Judges of the Brazilian Supreme Court are appointed by the president and serve until their retirement at the age of 75. Of the 11 bench members, seven were appointed by the former administrations of the Left Workers’ Party. One was nominated last year by Bolsonaro.

Much of the court’s power derives from the size and scope of Brazil’s constitution, which, at over 70,000 words, is one of the longest and most detailed in the world. The scope of the charter allows the STF to judge the legality of a wide range of issues.

“This places the STF at the center of the Brazilian political debate. If a president – who can even count on the support of the legislature – attacks the constitution, it is the role of the court to impose limits, ”said Eloísa Machado, professor of constitutional law at the Getúlio Vargas Foundation.

Opponents say, however, that the court’s interpretation of the constitution increasingly amounts to “judicial activism,” which delegitimizes its authority.

Uziel Santana, the president of Anajure, a evangelical the lawyers association, said an STF decision last month allowing state and city authorities to ban in-person religious services during the pandemic was “technically and legally flawed.”

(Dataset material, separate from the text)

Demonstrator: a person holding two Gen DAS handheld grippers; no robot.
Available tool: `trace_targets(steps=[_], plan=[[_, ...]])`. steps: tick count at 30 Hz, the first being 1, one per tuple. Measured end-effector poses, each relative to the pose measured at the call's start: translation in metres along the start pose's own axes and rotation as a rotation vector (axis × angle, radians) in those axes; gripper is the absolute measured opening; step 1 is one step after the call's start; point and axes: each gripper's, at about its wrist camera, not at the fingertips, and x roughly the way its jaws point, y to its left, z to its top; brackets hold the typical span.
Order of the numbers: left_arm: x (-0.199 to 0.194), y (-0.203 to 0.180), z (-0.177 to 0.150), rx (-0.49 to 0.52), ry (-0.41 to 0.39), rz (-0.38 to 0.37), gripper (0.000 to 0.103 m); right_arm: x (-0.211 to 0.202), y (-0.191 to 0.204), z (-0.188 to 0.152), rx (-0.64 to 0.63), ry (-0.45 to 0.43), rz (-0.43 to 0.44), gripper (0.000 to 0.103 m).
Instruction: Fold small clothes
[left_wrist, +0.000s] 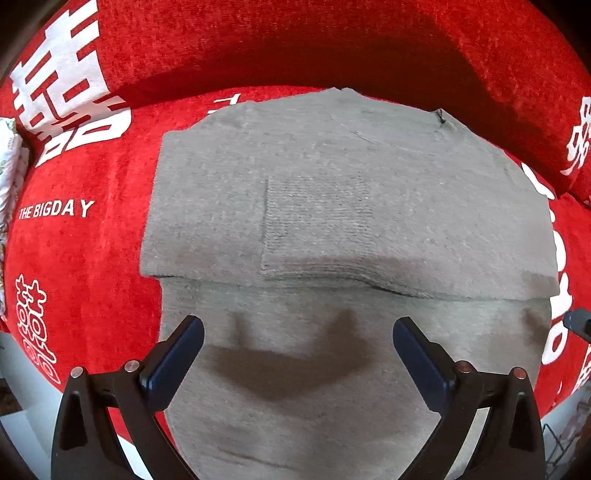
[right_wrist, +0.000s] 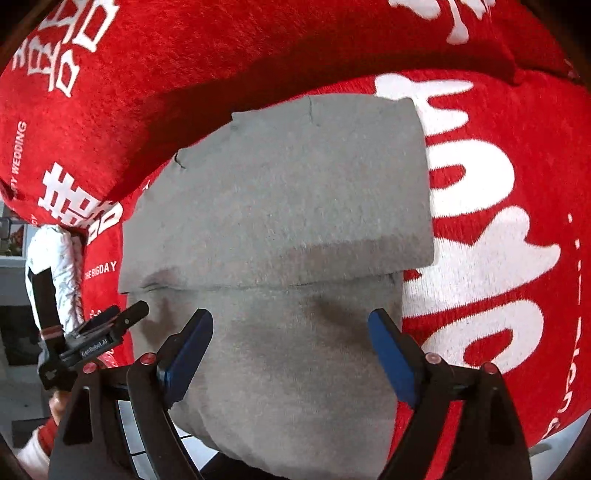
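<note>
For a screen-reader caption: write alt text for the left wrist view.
A grey knit garment lies on a red cover with white lettering, its far part folded over toward the camera so the folded edge crosses the middle. The left gripper hovers above the near layer with its blue-padded jaws wide apart, holding nothing.

Your surface: one red plush sofa seat (left_wrist: 81, 258) with white lettering. On it lies one grey knitted garment (left_wrist: 332, 206), top part folded over, lower end overhanging the front edge.

right gripper (right_wrist: 291, 328): jaws apart, empty | grey garment (right_wrist: 277, 206): folded on red cover (right_wrist: 517, 147)
</note>
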Motion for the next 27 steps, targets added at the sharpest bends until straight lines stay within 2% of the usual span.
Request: trace_targets(steps=[11,19,23,27], plan=[[-0.005,0.015,-0.029,-0.084,0.025,-0.011,0.103,0.017,-0.013,-0.009,0.042,0.097,0.068,0.088],[0.000,0.039,-0.063,-0.115,0.071,-0.010,0.103,0.025,-0.019,-0.038,0.090,0.119,0.133,0.088],[0.006,0.052,-0.083,-0.122,0.092,-0.039,0.103,0.026,-0.021,-0.058,0.108,0.122,0.165,0.088],[0.008,0.064,-0.106,-0.128,0.102,-0.076,0.103,0.024,-0.026,-0.086,0.120,0.121,0.139,0.088]])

Brazilian Supreme Court Judge Edson Fachin Edson Fachin overturned the corruption convictions of former President Luiz Inácio Lula da Silv. © AFP via Getty Images

“It is not for the Supreme Court to act as a legislator, [but] more and more in recent years, it legislates. This activism ends up interfering too much in the sphere of another power, and that is not a good thing in a democratic rule of law, ”he said.

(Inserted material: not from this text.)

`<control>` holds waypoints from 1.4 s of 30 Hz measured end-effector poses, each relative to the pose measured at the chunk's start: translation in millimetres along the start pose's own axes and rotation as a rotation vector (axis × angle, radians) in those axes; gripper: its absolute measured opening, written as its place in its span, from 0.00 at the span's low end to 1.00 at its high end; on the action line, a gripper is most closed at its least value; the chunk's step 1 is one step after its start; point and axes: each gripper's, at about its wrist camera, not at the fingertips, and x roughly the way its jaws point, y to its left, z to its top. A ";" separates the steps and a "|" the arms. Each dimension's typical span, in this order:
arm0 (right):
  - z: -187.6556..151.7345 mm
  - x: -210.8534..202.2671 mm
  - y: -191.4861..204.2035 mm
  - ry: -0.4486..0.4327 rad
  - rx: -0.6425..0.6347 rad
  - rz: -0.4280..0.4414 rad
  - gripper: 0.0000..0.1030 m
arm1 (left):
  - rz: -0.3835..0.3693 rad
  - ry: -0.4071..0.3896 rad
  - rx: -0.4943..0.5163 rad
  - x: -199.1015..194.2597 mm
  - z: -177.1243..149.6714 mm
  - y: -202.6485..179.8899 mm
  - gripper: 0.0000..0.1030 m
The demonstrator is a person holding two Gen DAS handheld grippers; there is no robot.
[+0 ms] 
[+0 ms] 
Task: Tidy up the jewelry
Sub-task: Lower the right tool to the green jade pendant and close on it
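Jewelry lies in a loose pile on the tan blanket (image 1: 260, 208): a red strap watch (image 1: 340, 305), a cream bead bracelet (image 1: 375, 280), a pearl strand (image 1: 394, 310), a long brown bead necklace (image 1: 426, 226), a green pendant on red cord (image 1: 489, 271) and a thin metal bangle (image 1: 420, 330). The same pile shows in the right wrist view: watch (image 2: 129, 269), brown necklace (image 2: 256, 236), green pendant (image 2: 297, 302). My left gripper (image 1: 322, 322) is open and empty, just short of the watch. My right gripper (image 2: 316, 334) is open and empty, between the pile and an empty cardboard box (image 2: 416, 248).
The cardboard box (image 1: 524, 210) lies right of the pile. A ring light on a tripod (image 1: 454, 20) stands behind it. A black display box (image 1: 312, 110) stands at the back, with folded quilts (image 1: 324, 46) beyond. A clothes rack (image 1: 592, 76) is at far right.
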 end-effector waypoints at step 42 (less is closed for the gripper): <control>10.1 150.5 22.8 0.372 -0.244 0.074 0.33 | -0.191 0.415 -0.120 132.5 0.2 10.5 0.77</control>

For Santana, a specific problem was the frequency of so-called monocratic decisions, where only one justice can rule on issues with broad ramifications for society. Between 1988 and 2018, more than 72% of cases ended in a monocratic decision, according to data from the Getúlio Vargas Foundation.

More recently, Judge Edson Fachin single-handedly overturned the transplant convictions of former President Luiz Inácio Lula da Silva, restoring the left-wing leader’s political rights ahead of next year’s elections. The decision was then confirmed by a plenary vote following an appeal by state prosecutors.

“The US Supreme Court has become deeply politicized on one level, but Brazil is even worse because you don’t have parties, you have interests. Judges have political interests and make decisions based on political interests, ”Campante said.

“You come to a situation where everything they decide loses its legitimacy. You think, “What are the political interests behind all of this?”